三菱電機は世界最大規模のパワーエレクトロニクス展示会「PCIM Expo & Conference 2026」(2026年6月9〜11日/ドイツ・ニュルンベルク)において、開発中の車載オンボードチャージャー(OBC)向け炭化ケイ素(SiC)MOSFETモジュールを初公開した。絶縁型2-in-1 SiC MOSFETモジュールで、従来4個のディスクリートデバイスで構成していた回路を1パッケージで置き換えられ、設計の簡素化や実装面積の削減が実現する。
三菱電機が開発しているのは、ハーフブリッジおよび双方向スイッチ構成に対応する2-in-1 SiCモジュールだ。サイズは19.4mm×38.1mmと小型で、スルーホール実装(THT)タイプと表面実装(SMT)の2タイプで展開。750V品と1200V品を用意し、それぞれオン抵抗17mΩ、30mΩ、60mΩのラインアップを予定しているという。
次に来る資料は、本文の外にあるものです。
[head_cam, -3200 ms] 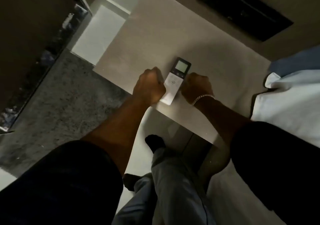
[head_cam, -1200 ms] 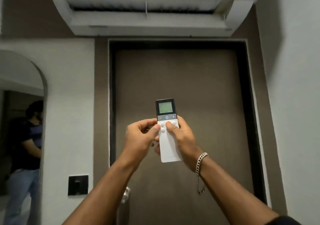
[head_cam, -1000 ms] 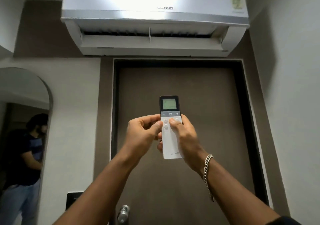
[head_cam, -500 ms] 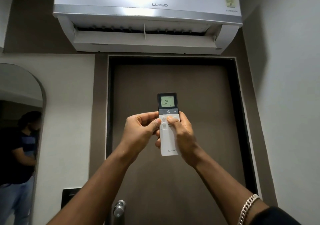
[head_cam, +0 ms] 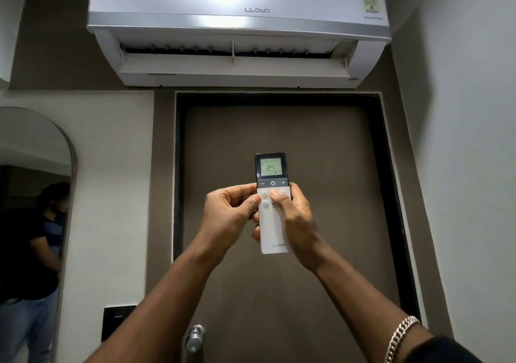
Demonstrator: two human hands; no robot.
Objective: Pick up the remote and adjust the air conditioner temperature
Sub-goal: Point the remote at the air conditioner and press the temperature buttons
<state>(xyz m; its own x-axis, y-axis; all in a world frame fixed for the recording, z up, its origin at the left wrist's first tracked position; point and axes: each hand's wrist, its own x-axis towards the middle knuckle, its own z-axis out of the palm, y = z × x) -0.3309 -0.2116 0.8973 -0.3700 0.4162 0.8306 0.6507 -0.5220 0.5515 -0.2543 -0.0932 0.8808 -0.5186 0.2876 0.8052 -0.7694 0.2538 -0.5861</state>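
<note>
- Head view, centre of frame: remote (head_cam: 272, 217) held upright, slim white body, dark top section with a lit screen reading 24, a grey strip below with minus, power and plus marks, round white buttons under that, "LLOYD" printed near its lower end.
- Right hand (head_cam: 297, 217) wrapped around the remote's right edge and back, fingers curled closed on it; thumb lies across the round buttons.
- Left hand (head_cam: 229, 213) curled loosely against the remote's left edge, thumb tip touching the side by the buttons, fingertips at the grey strip.
- Silver chain bracelet (head_cam: 399, 334) on the right forearm, lower right.
- Brown door (head_cam: 321, 145) behind the hands; metal handle (head_cam: 195, 337) at bottom centre.
- White air conditioner (head_cam: 237, 30) across the top, flap open, glare on its face.
- Arched mirror (head_cam: 33, 223) at left edge reflects a standing person.
</note>
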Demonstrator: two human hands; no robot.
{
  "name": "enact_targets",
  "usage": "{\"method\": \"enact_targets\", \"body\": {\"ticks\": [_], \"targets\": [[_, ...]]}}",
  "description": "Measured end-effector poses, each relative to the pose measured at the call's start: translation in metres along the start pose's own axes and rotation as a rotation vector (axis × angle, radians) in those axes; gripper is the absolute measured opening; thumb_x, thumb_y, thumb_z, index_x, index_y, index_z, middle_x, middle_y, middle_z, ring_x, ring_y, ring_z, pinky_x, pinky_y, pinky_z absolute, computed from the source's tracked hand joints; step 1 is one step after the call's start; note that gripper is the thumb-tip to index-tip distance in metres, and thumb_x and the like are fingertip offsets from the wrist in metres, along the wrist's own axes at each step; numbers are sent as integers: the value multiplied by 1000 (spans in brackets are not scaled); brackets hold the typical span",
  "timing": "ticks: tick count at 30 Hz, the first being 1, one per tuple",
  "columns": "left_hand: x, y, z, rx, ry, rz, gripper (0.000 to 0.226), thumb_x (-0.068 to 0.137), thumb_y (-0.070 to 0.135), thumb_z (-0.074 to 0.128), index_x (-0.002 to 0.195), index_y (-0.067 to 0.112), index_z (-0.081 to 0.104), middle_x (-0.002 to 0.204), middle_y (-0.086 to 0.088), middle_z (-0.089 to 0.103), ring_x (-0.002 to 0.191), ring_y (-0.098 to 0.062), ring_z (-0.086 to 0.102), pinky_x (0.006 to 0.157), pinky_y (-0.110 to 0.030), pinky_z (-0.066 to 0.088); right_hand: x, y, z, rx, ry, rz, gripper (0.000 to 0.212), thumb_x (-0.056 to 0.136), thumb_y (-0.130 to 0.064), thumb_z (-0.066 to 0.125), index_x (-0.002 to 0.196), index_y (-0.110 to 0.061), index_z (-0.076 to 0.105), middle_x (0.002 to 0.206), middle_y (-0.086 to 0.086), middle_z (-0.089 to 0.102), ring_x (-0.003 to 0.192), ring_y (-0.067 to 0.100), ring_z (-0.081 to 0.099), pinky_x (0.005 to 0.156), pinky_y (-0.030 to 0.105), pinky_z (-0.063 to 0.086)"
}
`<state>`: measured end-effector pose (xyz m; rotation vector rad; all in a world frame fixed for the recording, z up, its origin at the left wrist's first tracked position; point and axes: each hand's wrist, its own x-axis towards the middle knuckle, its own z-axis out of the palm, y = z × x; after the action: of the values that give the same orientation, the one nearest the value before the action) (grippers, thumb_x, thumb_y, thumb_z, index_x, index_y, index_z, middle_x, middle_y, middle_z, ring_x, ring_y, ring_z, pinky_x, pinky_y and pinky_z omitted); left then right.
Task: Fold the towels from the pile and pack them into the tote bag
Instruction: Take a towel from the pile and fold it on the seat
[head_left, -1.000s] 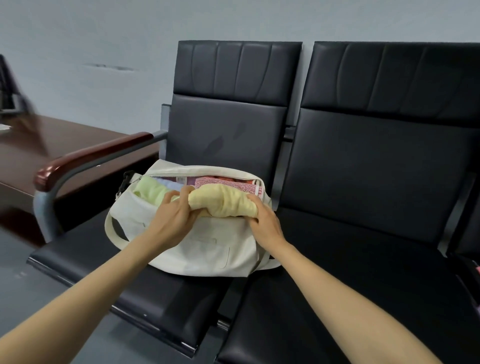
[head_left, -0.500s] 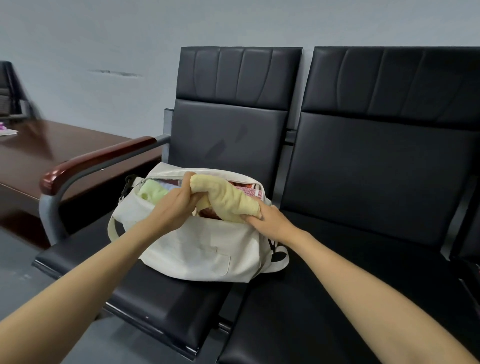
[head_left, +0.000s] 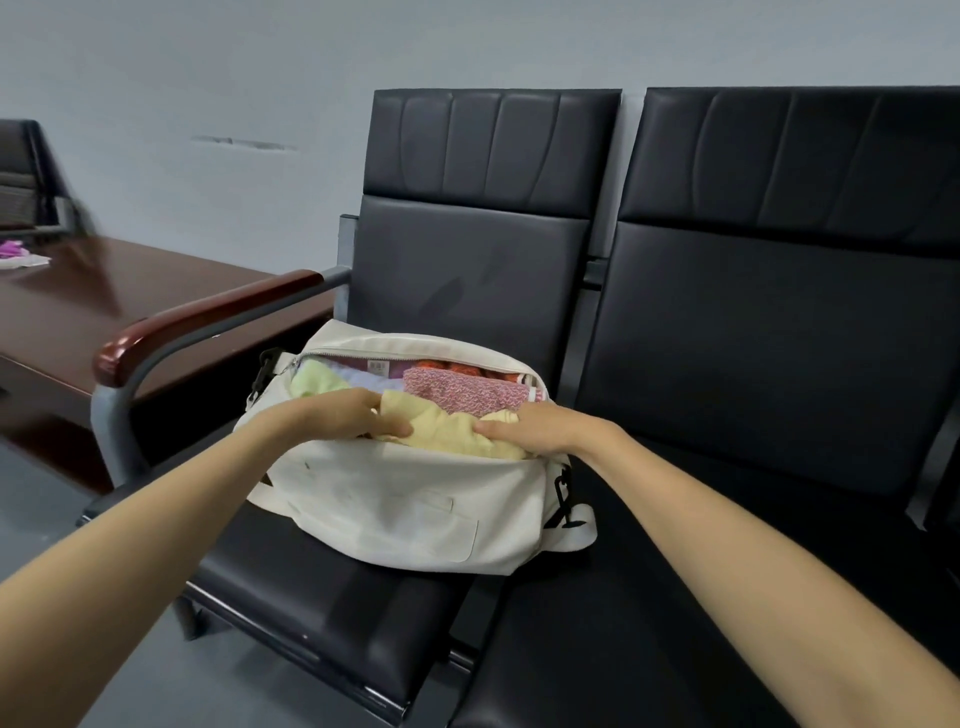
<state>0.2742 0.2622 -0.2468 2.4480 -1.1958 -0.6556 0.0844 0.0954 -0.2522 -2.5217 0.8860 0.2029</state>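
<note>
The left hand (head_left: 353, 415) grips one end of the pale yellow towel (head_left: 452, 435) with curled fingers. The right hand (head_left: 530, 431) apparently pinches the other end, its fingertips hidden. Together they wedge it into the cream tote bag (head_left: 395, 504), in front of the packed towels (head_left: 462, 391).

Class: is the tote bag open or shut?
Open: the tote bag gapes, showing a yellow towel and a pink patterned towel inside.

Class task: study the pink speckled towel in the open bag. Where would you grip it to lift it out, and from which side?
From above, I'd judge: the bag opens upward and its walls block the sides. Pinch the pink speckled towel at its exposed left folded edge; its near edge is covered by the yellow towel.
</note>
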Motion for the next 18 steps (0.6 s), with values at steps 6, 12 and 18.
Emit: {"method": "enact_targets", "body": {"ticks": [6,12,18], "targets": [[9,12,6,217,277,-72,68,71,56,76,113,5,60,100,-7,62,90,-23,54,70,-26,37,4,2,10,-225,219,163,65,89,-68,40,116,-12,61,123,4,58,112,24,55,84,33,43],[-5,26,24,-53,353,422,47,85,42,67,124,17,58,126,-2,54,115,-19,50,92,-27,38,-2,-2,21,-186,527,3,54,89,-40,61,132,-12,44,127,6,51,117,25,48,84,34,43],[-5,23,32,471,242,380,58,88,70,39,117,27,66,128,8,58,118,-17,50,99,-34,32,-9,20,46,-115,458,-291,35,103,-35,34,109,-17,64,113,-8,57,113,13,44,94,32,38]]}}
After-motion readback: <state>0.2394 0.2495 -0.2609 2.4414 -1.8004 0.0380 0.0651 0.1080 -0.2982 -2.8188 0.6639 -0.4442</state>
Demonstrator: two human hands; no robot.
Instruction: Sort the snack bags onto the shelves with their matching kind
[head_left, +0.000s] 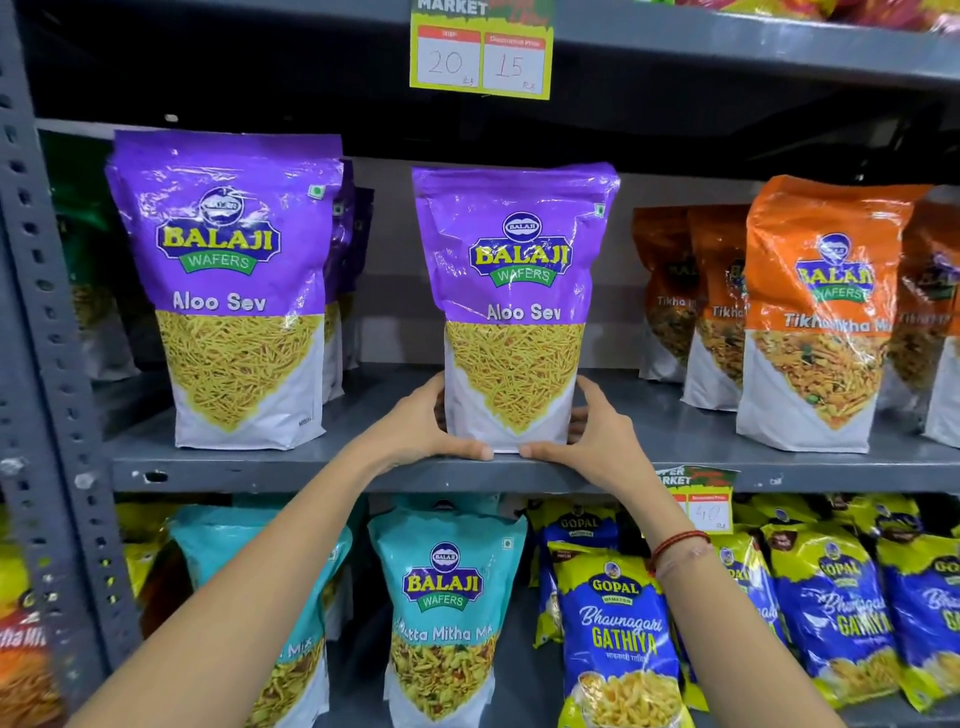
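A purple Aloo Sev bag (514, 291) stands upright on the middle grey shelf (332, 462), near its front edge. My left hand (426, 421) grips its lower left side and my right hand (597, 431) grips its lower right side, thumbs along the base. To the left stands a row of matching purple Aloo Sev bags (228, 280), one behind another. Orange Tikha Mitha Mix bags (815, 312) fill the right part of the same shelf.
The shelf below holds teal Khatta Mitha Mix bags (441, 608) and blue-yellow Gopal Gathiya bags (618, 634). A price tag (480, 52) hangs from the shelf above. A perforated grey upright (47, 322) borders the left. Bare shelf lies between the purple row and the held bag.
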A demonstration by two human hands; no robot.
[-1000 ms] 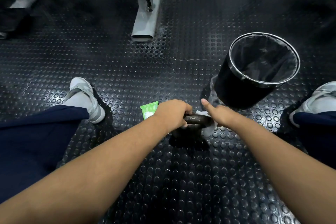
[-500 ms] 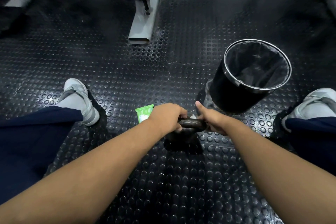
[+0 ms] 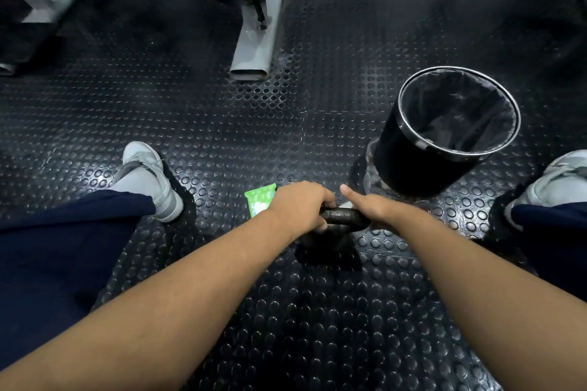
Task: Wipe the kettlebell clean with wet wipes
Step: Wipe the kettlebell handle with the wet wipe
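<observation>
Near the middle of the studded black rubber floor [image 3: 222,136], standing upright: the dark kettlebell [image 3: 344,216], body mostly in shadow under the hands. Clenched round the left end of its handle, the left hand [image 3: 300,205], knuckles up. Laid over the right end, the right hand [image 3: 371,208], thumb stretched toward the far side, fingers curled down out of sight, grasping a scrap of white wet wipe [image 3: 346,205] against the handle. Just left of the left hand, flat on the floor, a green pack of wipes [image 3: 259,200]. Far right of the kettlebell, near it but apart, a black bin [image 3: 413,162] with a metal rim and a dark liner. Out to either side, a grey shoe [image 3: 149,178] on the left and another grey shoe [image 3: 559,178] on the right, below dark blue trouser legs. Farther off, the grey foot of a gym machine [image 3: 257,38].
</observation>
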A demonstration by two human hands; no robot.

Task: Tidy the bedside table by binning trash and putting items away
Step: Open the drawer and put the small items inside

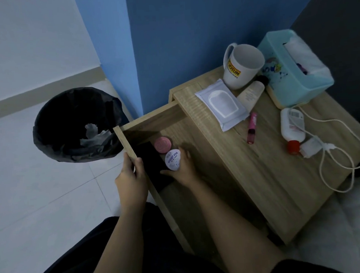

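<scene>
Tidying partly done — the wooden drawer (153,121) is open and filling.
The right hand (183,167) curls around a white round jar with purple lettering (172,159), low inside the drawer beside a pink round tin (163,145); the left hand (131,175) grips the drawer front. A black-lined bin (75,124) holds crumpled paper. The white wipes pack (222,103), pink tube (252,127), white lotion bottle (291,127) and white mug (242,65) remain on the desk (259,174). A dark object in the drawer is unreadable — shadow hides it.

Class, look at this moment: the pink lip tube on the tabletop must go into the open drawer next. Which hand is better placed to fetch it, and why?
Probably the right hand: it is setting the white jar in the drawer, on the side nearer the pink lip tube. The left hand grips the drawer front, farther off.
</scene>
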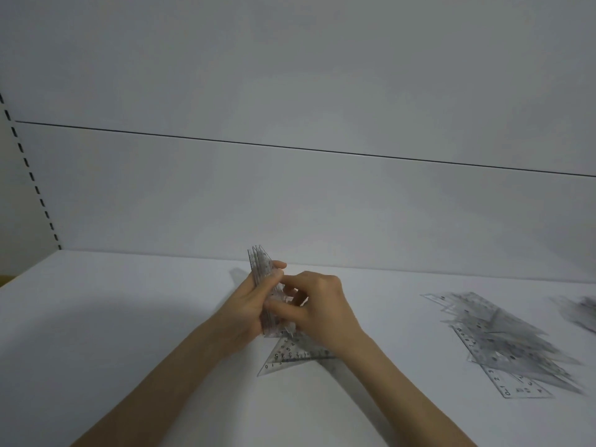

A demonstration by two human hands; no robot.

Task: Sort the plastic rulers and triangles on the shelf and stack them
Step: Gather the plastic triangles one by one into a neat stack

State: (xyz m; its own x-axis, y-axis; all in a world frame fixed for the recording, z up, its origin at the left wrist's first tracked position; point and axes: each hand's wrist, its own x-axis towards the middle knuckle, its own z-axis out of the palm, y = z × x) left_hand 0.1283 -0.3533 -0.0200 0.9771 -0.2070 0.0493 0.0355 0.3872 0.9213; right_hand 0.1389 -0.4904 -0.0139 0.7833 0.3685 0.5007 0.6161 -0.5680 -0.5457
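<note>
Left hand (250,304) has its grip closed round a bundle of clear triangles (262,269) held on edge above the white shelf (129,317), tips poking up past the fingers, and the right hand (317,306) is pinching into that same bundle from the other side. Just below both grips one triangle (285,354) lies flat on the shelf, while well off to the right of the right hand sits a loose heap of rulers and triangles (503,340), with a blurred second heap (580,309) at the frame edge

Dim white back panel (290,91), perhaps metal
</note>
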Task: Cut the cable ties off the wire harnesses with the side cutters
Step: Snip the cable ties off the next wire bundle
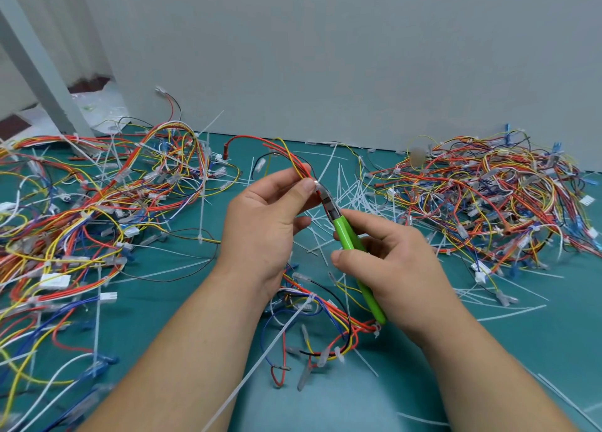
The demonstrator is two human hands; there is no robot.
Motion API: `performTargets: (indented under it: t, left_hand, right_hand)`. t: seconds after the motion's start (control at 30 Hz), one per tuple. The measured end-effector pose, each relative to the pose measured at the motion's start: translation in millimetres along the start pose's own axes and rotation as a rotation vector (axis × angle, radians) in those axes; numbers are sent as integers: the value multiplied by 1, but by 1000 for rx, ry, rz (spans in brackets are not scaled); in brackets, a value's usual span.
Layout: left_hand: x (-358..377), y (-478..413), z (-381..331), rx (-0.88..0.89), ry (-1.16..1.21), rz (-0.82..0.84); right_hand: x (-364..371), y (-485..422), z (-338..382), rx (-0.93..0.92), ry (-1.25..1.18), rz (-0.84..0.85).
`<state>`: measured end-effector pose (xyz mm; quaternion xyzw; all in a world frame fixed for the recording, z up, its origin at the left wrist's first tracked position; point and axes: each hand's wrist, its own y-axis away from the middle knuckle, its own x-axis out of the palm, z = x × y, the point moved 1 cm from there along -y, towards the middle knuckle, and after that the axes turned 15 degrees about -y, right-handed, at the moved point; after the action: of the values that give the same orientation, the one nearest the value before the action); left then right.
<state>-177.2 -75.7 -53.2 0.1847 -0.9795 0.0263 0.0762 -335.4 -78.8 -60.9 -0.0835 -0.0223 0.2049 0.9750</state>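
My left hand [270, 223] pinches a wire harness [290, 158] of red, yellow and black wires, held up over the middle of the green mat. A white cable tie [315, 183] wraps the bundle just past my thumb. My right hand [387, 262] grips the green-handled side cutters [347, 236], whose metal jaws touch that tie. The rest of the harness hangs below my hands and lies on the mat [319, 317], with a long white tie trailing toward me.
A large heap of tied harnesses [97, 210] covers the mat's left side, another heap [488, 200] the right. Cut white tie pieces [358, 190] lie scattered between them. A grey wall [325, 57] closes the back edge; a grey post [42, 73] stands far left.
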Motion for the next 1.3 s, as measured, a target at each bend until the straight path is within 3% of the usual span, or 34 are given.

高周波駆動向けに最適化したSiC MOSFETを採用し、10mm以上の沿面距離も確保した絶縁構造パッケージによって、車載高電圧部品の信頼性規格「LV123」に対応。寄生インダクタンスの低減と高い放熱性能を両立したとしている。用途はOBCがメインターゲットだが、産業用電源への展開も視野に入れているという。
三菱電機は、PCIM会場で同モジュールを初展示した。同社パワーデバイス製作所のChief Expertである多留谷政良氏は「ディスクリート品では別途絶縁を考えなければならないが、このモジュールは内部に絶縁基板を内蔵しているため、このまま簡単に実装できる。このサイズで2-in-1構成と絶縁機能を両立した製品は他にない。われわれが民生および車載分野で培った技術を組み合わせた新しいソリューションだ」と強調していた。
なおOBCは、GaNパワーデバイスの活用も有力視されているが、多留谷氏は「GaN技術がどこまで進歩するかにもよるが、現時点では長期信頼性や安定性ではSiCの方が優位だと考えている」などと語っていた。